▸ TASK GOAL: The lines below starting at the line containing "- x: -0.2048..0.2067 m" and ending at the line containing "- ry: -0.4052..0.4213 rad" are to be repeated exactly, with both ends kept and nothing else added.

[RECORDED INFORMATION]

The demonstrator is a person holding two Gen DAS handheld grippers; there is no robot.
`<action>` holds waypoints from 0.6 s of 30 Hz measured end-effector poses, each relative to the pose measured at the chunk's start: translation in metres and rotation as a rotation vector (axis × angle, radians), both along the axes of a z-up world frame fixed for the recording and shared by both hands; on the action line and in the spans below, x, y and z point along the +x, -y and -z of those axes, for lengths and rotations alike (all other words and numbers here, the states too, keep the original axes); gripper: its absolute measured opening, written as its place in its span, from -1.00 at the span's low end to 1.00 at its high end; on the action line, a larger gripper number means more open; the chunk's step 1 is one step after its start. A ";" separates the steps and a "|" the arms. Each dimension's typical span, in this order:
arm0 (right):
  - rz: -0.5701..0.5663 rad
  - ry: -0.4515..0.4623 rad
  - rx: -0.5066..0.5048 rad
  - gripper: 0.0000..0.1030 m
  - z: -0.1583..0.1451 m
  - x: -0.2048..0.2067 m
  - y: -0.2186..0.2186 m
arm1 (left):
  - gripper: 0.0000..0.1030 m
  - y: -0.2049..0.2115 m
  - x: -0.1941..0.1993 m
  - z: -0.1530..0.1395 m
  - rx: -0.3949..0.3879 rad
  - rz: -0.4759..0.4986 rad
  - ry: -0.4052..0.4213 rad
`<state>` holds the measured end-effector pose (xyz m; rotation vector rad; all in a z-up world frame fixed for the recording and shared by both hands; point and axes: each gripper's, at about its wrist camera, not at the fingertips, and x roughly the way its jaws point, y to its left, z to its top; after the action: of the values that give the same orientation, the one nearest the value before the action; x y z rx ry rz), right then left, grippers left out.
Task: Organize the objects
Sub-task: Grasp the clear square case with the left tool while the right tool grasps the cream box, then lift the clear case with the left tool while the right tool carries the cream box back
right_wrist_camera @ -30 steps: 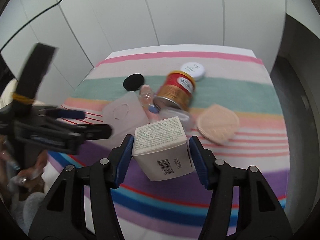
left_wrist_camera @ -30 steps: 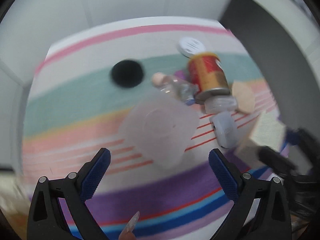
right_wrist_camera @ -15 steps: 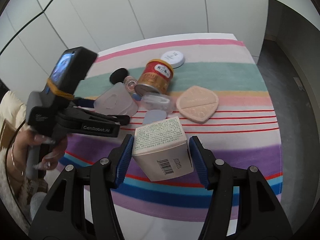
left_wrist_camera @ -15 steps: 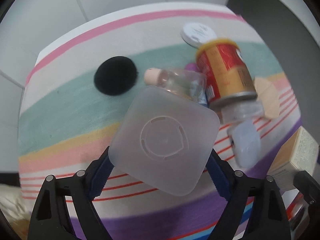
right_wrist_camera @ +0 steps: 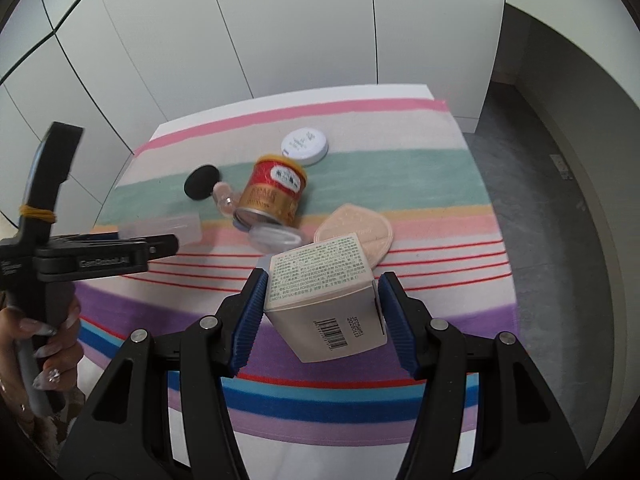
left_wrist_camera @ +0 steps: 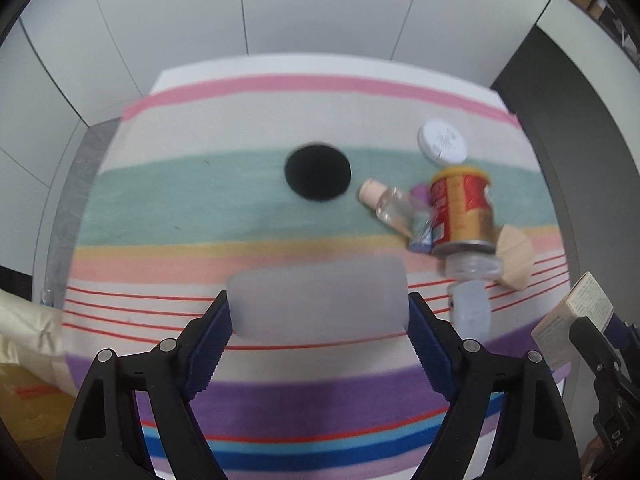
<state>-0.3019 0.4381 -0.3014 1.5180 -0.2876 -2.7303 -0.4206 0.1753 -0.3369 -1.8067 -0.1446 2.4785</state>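
My left gripper (left_wrist_camera: 318,312) is shut on a frosted translucent plastic box (left_wrist_camera: 318,298) and holds it above the striped cloth; it also shows in the right wrist view (right_wrist_camera: 168,230). My right gripper (right_wrist_camera: 322,312) is shut on a cream carton with a barcode (right_wrist_camera: 324,296), held above the cloth's front; the carton shows at the right edge of the left wrist view (left_wrist_camera: 576,316). A red and gold can (right_wrist_camera: 276,194) lies on its side mid-table, with a small clear bottle (left_wrist_camera: 390,206) beside it.
On the striped cloth (right_wrist_camera: 400,176) lie a black round puff (left_wrist_camera: 318,172), a white round lid (right_wrist_camera: 305,145), a peach sponge (right_wrist_camera: 360,228) and clear plastic pieces (right_wrist_camera: 276,236) by the can. White wall panels stand behind. Grey floor lies to the right.
My left gripper has closed on the frosted box and lifted it, turning it edge-on. My right gripper keeps the carton and has drawn back and up.
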 end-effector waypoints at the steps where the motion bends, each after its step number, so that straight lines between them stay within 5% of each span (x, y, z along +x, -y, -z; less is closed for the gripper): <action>1: 0.004 -0.004 0.002 0.15 -0.005 0.000 0.001 | 0.63 0.000 0.015 -0.016 -0.006 -0.006 -0.005; 11: 0.039 -0.080 0.075 0.15 -0.087 -0.005 0.002 | 0.62 -0.002 0.034 -0.104 -0.012 -0.043 -0.090; 18: 0.049 -0.140 0.101 0.15 -0.162 -0.002 -0.001 | 0.62 0.007 0.047 -0.192 0.010 -0.084 -0.170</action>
<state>-0.3038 0.4392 -0.1390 1.3480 -0.1901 -2.9133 -0.3736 0.1683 -0.1449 -1.6087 -0.2265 2.6691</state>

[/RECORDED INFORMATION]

▸ SOLUTION:
  - x: -0.2048..0.2067 m
  - y: -0.2186..0.2186 m
arm1 (left):
  - gripper: 0.0000..0.1030 m
  - y: -0.2049..0.2115 m
  - x: -0.1941..0.1993 m
  - z: -0.1530..0.1395 m
  - rx: -0.3949..0.3879 rad
  - rz: -0.4759..0.4986 rad
  - ry: -0.4052..0.4213 rad

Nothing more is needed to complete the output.